Friday, February 18, 2011

Never Let Me Go (Spoilers!)

I guess that I only stay up all night reading books that I don't like (the last time this happened was with I Capture the Castle, although I only stayed up reading that until I stopped liking it and then went to bed).

I'm an Ishiguro fan--I just read A Pale View of Hills and really liked it. Never Let Me Go was just a problem. It was partially a problem because it has such a wonderful and misleading title--it sounds like a very romantic story. Also, it was so different from A Pale View of Hills and The Remains of the Day.

First I'll give you the difference, and then I'll give you the similarity. Never Let Me Go is a futurist distopia--the narrator is a clone who was made for the purpose of donating her organs. The novel is excellent at only gradually unfolding what is happening--the reader discovers it just as Kath, the narrator, herself discovered it as she grew up. I don't care for stories that get drawn out like this one; on the other hand, I stayed up till 5:30 a.m. to finish it, so Ishiguro really had me. The novel is also quite good at grappling with how the rest of society dealt with the clones--recoiling from them in horror; some people, however, made it their life's work to show that the clones had souls, too--they did this through collecting the art that the children produced and showing it in exhibitions around England. The novel itself is the biggest argument that the clones were people with souls--two (Kath and Tommy) fall in love.

All of this I found quite different from Ishiguro's other novels (although there was still the tight focus on one character with the reader's perspective limited by the knowledge of that character). What makes this novel so obviously Ishiguro's has to do with the title and and an event that happens at the beginning of the novel, but isn't explained until the end:

The clones cannot have children. One of Kath's most treasured possessions of her childhood is a tape with a song on it called, "Never Let Me Go." The song is clearly addressed to a man, but Kath always believes it to refer to an infant: "Never let me go. Oh, baby, baby. Never let me go." Kath says, "I imagined it was about this woman who'd been told she couldn't have babies. But then she'd had one, and she was so pleased, and she was holding it ever so tightly to her breast, really afraid something might separate them, and she's going baby, baby, never let me go." One of the guardians sees her as she dances to the music, holding a pillow, imagining that she's holding a baby. This guardian has a different interpretation of the situation: "I saw a new world coming rapidly. More scientific, efficient, yes. More cures for the old sicknesses. Very good. But a harsh, cruel world. And I saw a little girl, her eyes tightly closed, holding to her breast the old kind world, one she knew in her heart could not remain, and she was holding it and pleading, never to let her go." This is Ishiguro at his finest--tracing the movement from an old society to a new society; in this boundary and conflict between the two, he finds his themes, whether the setting is in England, Japan or the future.

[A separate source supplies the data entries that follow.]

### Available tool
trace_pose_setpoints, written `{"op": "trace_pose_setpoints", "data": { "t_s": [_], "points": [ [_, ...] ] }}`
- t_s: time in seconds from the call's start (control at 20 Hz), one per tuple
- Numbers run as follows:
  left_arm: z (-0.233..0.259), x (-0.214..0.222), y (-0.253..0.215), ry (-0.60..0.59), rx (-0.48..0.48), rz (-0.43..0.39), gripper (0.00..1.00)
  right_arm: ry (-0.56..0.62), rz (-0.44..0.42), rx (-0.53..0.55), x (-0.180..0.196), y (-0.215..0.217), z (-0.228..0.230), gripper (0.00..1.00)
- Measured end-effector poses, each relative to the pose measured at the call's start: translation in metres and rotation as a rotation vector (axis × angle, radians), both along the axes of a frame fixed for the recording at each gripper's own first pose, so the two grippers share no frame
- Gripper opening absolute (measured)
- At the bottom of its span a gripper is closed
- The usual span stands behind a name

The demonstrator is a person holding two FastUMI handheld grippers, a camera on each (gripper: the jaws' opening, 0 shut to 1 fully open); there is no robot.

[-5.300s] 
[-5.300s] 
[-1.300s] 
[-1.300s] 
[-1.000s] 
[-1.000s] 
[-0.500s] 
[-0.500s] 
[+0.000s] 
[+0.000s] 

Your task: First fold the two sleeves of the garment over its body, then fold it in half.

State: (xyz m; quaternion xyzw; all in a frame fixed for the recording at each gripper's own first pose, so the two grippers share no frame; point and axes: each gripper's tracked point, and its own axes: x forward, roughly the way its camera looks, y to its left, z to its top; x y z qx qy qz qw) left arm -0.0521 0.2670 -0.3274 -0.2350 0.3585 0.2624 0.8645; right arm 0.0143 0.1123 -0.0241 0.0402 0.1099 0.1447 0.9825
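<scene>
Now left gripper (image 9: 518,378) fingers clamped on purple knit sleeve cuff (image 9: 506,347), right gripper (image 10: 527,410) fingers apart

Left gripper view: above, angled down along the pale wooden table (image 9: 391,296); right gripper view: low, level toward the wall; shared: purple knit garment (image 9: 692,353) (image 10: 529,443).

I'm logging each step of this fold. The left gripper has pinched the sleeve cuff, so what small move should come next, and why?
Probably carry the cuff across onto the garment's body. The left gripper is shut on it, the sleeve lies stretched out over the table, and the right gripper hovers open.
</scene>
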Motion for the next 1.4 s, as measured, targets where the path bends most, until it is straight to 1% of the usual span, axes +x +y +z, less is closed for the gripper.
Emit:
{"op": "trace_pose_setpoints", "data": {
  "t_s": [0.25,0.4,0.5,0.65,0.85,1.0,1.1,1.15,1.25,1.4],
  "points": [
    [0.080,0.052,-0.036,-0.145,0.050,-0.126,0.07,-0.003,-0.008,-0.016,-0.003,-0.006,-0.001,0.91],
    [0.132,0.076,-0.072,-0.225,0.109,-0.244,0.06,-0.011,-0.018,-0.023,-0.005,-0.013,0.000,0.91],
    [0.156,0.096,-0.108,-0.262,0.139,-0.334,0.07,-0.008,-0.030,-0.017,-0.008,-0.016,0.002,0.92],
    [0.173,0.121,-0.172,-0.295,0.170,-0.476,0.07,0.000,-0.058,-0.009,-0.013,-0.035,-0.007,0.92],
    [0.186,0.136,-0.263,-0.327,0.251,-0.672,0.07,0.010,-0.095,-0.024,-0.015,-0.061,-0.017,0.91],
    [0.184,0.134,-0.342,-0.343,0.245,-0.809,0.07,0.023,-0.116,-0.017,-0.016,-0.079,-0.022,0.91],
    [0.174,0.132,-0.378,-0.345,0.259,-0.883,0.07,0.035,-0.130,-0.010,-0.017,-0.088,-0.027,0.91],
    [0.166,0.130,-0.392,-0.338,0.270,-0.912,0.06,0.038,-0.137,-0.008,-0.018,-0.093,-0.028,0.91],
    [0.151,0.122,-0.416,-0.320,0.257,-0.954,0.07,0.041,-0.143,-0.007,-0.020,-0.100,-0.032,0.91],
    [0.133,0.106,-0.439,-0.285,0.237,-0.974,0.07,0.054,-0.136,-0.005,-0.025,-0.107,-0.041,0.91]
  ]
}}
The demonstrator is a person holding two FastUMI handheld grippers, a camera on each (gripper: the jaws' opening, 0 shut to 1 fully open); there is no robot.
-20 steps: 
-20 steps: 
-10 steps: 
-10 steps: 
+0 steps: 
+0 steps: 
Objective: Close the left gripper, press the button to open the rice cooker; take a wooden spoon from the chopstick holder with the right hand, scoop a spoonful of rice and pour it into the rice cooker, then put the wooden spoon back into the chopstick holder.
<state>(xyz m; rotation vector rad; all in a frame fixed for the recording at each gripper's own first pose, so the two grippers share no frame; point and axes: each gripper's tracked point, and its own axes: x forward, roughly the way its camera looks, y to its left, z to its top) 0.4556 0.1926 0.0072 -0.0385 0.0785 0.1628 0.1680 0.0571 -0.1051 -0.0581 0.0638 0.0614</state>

One thing more that this novel explores: It is quite similar to Children of Men in its consideration of what happens when reproduction is not possible. Not only can the clones not have children, but, in addition, Hailsham, the school where Tommy and Kath and their friends went, is closed. This elimination of their origin breaks the bonds that hold them together. The lack of reproduction--of new students coming out of that school--changes their relationship. Even though Hailsham is inhumane, it is the least inhumane of the schools for the clones. In Children of Men, with ubiquitous infertility comes a lack of hope, a lack of thought about the future that leads to ennui and depression.